• **Requirement**: Within the listing below, show every line that contains the word "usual".

***

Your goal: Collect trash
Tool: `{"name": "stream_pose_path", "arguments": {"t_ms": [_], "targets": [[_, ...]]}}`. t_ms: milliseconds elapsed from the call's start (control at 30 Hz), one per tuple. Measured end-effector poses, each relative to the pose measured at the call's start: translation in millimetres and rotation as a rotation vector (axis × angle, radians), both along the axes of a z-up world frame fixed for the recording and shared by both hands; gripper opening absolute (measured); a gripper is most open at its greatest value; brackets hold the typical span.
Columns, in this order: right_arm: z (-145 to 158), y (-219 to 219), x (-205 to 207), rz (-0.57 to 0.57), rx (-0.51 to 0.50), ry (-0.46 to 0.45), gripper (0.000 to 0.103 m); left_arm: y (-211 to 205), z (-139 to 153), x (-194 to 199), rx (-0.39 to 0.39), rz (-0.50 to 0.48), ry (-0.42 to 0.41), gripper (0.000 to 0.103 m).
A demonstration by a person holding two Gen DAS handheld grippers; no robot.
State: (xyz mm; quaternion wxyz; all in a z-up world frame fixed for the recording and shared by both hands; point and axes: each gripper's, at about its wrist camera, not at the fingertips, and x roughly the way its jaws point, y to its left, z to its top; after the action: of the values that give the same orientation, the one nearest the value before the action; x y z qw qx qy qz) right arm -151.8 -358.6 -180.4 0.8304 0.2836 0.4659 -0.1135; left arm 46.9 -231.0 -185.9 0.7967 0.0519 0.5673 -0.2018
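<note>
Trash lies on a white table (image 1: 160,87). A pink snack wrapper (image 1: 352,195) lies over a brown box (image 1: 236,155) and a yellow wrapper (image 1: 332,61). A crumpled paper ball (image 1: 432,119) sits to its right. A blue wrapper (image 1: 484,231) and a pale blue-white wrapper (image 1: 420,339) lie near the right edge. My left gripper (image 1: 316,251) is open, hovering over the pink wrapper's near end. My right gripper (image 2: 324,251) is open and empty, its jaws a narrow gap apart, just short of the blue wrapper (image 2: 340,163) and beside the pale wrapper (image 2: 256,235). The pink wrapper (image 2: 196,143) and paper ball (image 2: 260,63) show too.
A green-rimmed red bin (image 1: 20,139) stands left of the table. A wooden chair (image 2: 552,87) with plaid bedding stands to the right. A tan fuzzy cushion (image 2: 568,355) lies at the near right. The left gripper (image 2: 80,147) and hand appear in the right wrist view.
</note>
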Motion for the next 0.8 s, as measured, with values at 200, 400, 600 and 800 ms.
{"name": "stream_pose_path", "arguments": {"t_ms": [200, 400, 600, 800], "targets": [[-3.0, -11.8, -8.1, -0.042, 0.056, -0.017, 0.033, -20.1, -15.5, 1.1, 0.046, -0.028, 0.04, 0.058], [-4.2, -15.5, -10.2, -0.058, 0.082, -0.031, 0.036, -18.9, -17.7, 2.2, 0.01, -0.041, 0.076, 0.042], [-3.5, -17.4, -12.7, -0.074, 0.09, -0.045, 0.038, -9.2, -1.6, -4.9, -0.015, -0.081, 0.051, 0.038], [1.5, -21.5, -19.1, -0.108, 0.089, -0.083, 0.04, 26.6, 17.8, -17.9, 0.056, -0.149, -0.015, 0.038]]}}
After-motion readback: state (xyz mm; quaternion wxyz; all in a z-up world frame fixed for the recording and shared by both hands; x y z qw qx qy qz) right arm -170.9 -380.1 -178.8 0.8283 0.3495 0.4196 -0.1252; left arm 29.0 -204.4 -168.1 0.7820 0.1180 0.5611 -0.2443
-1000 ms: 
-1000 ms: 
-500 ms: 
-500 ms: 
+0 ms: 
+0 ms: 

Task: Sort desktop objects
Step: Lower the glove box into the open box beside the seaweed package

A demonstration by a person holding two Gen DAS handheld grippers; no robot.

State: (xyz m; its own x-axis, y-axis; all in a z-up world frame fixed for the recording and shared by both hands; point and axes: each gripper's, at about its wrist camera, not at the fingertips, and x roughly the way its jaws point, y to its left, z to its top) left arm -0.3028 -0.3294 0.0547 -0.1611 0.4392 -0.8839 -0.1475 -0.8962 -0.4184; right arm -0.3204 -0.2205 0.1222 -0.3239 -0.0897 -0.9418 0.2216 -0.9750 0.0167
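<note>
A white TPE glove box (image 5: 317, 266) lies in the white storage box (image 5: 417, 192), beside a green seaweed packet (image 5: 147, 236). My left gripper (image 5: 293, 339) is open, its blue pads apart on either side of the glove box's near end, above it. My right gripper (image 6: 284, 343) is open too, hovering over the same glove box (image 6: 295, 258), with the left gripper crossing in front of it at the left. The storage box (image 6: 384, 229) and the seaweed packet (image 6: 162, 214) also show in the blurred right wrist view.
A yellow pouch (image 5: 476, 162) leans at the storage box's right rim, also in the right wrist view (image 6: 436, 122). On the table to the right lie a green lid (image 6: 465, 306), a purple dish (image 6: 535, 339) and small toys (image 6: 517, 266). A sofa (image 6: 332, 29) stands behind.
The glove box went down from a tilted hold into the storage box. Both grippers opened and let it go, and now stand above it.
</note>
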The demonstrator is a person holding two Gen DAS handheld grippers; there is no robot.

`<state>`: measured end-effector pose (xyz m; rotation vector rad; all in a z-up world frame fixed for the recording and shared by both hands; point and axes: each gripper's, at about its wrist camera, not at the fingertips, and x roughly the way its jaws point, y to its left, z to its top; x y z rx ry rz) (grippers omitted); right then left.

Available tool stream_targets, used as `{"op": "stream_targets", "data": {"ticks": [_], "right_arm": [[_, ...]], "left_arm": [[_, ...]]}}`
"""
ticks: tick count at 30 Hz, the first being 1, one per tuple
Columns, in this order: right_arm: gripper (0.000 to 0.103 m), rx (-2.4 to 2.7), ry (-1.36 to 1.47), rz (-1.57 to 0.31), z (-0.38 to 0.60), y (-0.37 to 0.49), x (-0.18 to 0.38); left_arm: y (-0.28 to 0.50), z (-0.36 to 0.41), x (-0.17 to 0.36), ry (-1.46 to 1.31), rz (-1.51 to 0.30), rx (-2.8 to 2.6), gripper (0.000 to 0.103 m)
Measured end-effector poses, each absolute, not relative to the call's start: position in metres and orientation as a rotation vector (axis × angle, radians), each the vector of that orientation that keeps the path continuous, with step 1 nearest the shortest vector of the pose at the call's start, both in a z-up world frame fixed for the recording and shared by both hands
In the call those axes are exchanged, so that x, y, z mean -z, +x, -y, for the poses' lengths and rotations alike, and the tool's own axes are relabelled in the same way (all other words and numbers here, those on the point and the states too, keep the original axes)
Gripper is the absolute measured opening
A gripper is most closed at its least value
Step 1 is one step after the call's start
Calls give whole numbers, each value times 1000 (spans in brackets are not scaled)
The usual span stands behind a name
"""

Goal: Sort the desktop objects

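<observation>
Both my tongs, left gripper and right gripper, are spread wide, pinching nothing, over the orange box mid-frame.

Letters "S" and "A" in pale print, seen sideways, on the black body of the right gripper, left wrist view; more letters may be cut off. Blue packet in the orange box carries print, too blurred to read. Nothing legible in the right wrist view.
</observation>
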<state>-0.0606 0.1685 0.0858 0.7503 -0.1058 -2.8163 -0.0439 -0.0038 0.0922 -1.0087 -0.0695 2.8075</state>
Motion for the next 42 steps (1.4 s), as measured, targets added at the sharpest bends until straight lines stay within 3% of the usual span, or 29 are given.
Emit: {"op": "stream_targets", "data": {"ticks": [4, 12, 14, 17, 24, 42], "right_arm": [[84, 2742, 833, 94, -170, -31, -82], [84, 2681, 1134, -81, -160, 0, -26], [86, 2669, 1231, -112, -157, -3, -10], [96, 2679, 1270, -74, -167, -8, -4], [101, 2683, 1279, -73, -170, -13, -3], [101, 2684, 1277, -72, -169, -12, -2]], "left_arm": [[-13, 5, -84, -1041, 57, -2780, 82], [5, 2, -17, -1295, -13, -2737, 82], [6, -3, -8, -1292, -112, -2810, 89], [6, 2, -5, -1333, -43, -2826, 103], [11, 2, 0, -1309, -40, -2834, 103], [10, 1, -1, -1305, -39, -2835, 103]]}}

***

• **Worked solution**:
The usual span stands behind a name
Motion for the next 42 steps (1.4 s), as measured, targets added at the sharpest bends until straight lines stay within 3% of the usual span, or 29 are given.

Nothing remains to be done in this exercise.